The largest "territory conflict" and "territoriality" in Iraq, between the Kurds and the central government is current because present official areas Kurdish-controlled, not including all Kurdish territory. This study has shown that the difference between the central government and the regions subsidiaries is mostly due of "The difference in authority between the central government and regional government," "the problem of coexistence between the ethnic and religious groups," "disputes over surface and subsurface resources" and finally "political development". But the dispute over "Kirkuk" is more important than the other differences.
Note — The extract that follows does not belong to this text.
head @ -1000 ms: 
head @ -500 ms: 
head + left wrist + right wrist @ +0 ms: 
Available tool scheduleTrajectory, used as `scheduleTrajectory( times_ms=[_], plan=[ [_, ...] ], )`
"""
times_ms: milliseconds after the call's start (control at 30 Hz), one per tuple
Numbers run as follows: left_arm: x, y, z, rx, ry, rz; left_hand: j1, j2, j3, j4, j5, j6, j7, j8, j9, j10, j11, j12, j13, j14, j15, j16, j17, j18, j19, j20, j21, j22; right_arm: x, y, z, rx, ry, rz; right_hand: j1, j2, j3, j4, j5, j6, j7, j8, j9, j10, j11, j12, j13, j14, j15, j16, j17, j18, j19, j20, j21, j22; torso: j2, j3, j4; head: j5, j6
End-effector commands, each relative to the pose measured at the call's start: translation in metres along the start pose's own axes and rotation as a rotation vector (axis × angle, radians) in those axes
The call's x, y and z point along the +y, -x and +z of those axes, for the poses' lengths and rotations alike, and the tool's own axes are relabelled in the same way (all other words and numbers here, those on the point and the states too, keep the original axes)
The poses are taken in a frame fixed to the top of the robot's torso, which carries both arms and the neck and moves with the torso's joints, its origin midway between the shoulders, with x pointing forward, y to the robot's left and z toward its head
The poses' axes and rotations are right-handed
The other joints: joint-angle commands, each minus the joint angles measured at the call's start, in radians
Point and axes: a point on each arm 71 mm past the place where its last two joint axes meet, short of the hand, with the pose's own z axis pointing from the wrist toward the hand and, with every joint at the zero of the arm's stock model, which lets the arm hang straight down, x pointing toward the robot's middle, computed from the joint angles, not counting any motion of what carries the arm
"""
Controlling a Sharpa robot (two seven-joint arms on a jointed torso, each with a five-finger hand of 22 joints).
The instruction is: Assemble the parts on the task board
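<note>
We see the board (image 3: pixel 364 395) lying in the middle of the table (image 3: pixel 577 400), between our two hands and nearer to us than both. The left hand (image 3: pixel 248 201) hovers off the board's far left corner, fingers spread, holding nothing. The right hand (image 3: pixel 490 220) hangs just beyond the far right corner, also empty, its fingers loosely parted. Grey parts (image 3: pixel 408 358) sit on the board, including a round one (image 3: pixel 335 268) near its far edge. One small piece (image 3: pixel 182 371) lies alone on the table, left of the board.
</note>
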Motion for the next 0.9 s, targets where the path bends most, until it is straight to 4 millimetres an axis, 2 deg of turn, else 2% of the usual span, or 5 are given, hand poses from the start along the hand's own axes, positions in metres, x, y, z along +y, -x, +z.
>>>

The current situation with regard to the geographical characteristics and demographic combination of Iraq, Kurds have most strongest and most organized military force and Administrative institutions are in the country and the privileges and powers of the federal system benefit. Whereas Turkmen has a population is low and somewhat fragmented and lacks powerful national parties such as the Kurds are. The role of "Sunni Arab" also in the state is less than the Kurds and the roles of “Sunni Arab” also in the state is less than the Kurds and are lacks geographical and structural unity of Kurdish. "Arabs Shia," also despite the best geopolitical position resulting from access to free seas, adjacent to Iran, overpopulation and southern provinces homogeneous and having the oil rich resources south, is confronted with several problems such as the growing
Three factors "territory", "ethnicity" and "politics" played a major role in the formation and self-determination territory conflicts and territoriality will have in the north of Iraq. For example, the Kurdistan Regional State consistently on several issues in oil and gas sphere with central State has had disagreement and conflict Such as: "The difference in terms of oil and gas law in Iraq", "different interpretations of the constitution," "how the distribution of oil revenues," "Disagreement the introduction of state oil and gas fields" and "border disputes in the oil-rich regions, particularly in Kirkuk”. The Kurdistan Regional Government in keeping with "territoriality the Kirkuk" to have taken actions such as: Kurds to return to the "the Kirkuk" and venture contracts in the oil and gas producing in the squares located in the "the Kirkuk" and "Mosul." But the eventual reunification "Kirkuk" Kurdistan, detrimental to the Sunni Arabs enclosed area without oil would be and opposing them up will have sought. Even Shia Arabs in the south and central government also are opposed with incorporation of "Kirkuk" to Kurdistan and it is to the detriment of national and local interests their and cause to increase powers knows Kurdistan Regional. In this regard, the provisions of the Iraqi constitution, such as the lack of enforcement of Article 140 of constitution and failure to resolve the conflict areas of Kurds, Arabs and Turkmens by the Federal Supreme Court has a special place. Because "Kurdistan Regional" is the only federal department in Iraq and this point is effective in causing imbalance power and unequal relations of between Iraq's ethnic groups during territorial conflicts.